So, I have recently encountered a problem which has something to do with the limit $$\lim_{n\to \infty} \frac{1+ \frac12 + \frac13 + … + \frac1n}{\log n}$$
I know intuitively that it should be $1$ as the sum $1+ \frac12 + \frac13 + … + \frac1n$ can be looked as the area under the curve $y=\frac1x$ from $x=1$ to $x=n$ which is $\int_{1}^n\frac 1x dx = \log n$
But I cannot prove it rigorously. So,any help would be appreciated. Thanks!
Best Answer
The way to do it is by using the Squeeze theorem.
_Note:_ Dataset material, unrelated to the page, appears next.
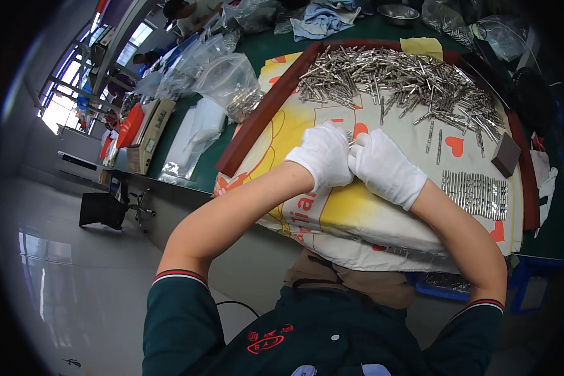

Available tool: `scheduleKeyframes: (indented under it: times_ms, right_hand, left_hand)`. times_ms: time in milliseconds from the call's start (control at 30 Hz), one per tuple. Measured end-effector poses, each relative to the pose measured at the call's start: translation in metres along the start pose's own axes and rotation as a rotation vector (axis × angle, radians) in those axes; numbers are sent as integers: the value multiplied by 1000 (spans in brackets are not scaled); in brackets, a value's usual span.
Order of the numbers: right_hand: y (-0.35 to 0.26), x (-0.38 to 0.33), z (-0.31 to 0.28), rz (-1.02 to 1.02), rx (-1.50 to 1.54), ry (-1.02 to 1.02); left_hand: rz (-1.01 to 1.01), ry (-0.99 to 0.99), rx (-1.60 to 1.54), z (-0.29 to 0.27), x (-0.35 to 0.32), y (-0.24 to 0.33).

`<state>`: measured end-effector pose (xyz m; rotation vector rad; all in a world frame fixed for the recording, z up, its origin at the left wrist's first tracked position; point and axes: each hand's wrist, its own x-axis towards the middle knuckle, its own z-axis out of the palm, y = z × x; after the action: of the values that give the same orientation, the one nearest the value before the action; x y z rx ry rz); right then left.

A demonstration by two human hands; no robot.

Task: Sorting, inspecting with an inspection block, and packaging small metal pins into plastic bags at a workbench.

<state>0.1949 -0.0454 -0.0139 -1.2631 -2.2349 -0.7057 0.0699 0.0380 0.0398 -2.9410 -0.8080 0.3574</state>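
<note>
My left hand [323,155] and my right hand [385,166], both in white gloves, meet over the cloth in front of me with their fingers curled closed. A few slim silver metal bits [350,137] show between the fingertips; most of their length is hidden by the gloves. Beyond my hands lies a large loose heap of the same metal bits [398,81]. Some single bits [439,147] lie apart from it on the cloth. To the right of my right wrist, several bits are lined up side by side in a neat block [475,195].
Dark red wooden strips [263,119] border the patterned cloth [332,216]. A grey-brown block [506,155] stands by the right strip. To the left are a bag of metal parts [235,88], flat plastic bags [194,135] and a scale [150,138]. Other people sit farther back.
</note>
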Motion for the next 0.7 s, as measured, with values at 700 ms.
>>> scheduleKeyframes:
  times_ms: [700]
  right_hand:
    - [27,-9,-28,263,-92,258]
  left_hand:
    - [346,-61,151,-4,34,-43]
Simply notice that we have the bound $$\log(n+1)=\int_1^{n+1}\frac1xdx\leq H_n\leq1+\int_1^{n+1}\frac1xdx=1+\log(n+1),$$ where $H_n=1+1/2+\dots+1/n$, and then $$1\leq \frac{H_{n}}{\log(n+1)}\leq1+\frac1{\log (n+1)}.$$ Adding $\frac{1/(n+1)}{\log(n+1)}$ throughout, we get $$ 1+\frac{1}{(n+1)\log(n+1)}\leq\frac{H_{n+1}}{\log(n+1)}\leq1+\frac{1}{(n+1)\log(n+1)}+\frac1{\log(n+1)}. $$ Since the denominators are unbounded, taking the limit $n\to\infty$ we see that $H_{n+1}/\log(n+1)$ is bounded by two expressions which both tend to $1$, so that it must tend to $1$ too.